Information supplied:

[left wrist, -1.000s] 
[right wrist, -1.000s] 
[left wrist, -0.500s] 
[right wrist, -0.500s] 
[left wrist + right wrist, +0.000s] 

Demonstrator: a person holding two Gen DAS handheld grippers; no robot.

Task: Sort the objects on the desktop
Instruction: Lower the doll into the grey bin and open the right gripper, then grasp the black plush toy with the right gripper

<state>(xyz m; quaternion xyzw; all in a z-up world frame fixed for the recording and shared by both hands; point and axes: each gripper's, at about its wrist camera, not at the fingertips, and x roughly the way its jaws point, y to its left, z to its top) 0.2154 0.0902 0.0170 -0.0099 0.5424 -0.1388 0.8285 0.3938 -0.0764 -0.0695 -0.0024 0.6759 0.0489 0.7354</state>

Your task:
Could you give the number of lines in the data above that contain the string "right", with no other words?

Completed exercise:
4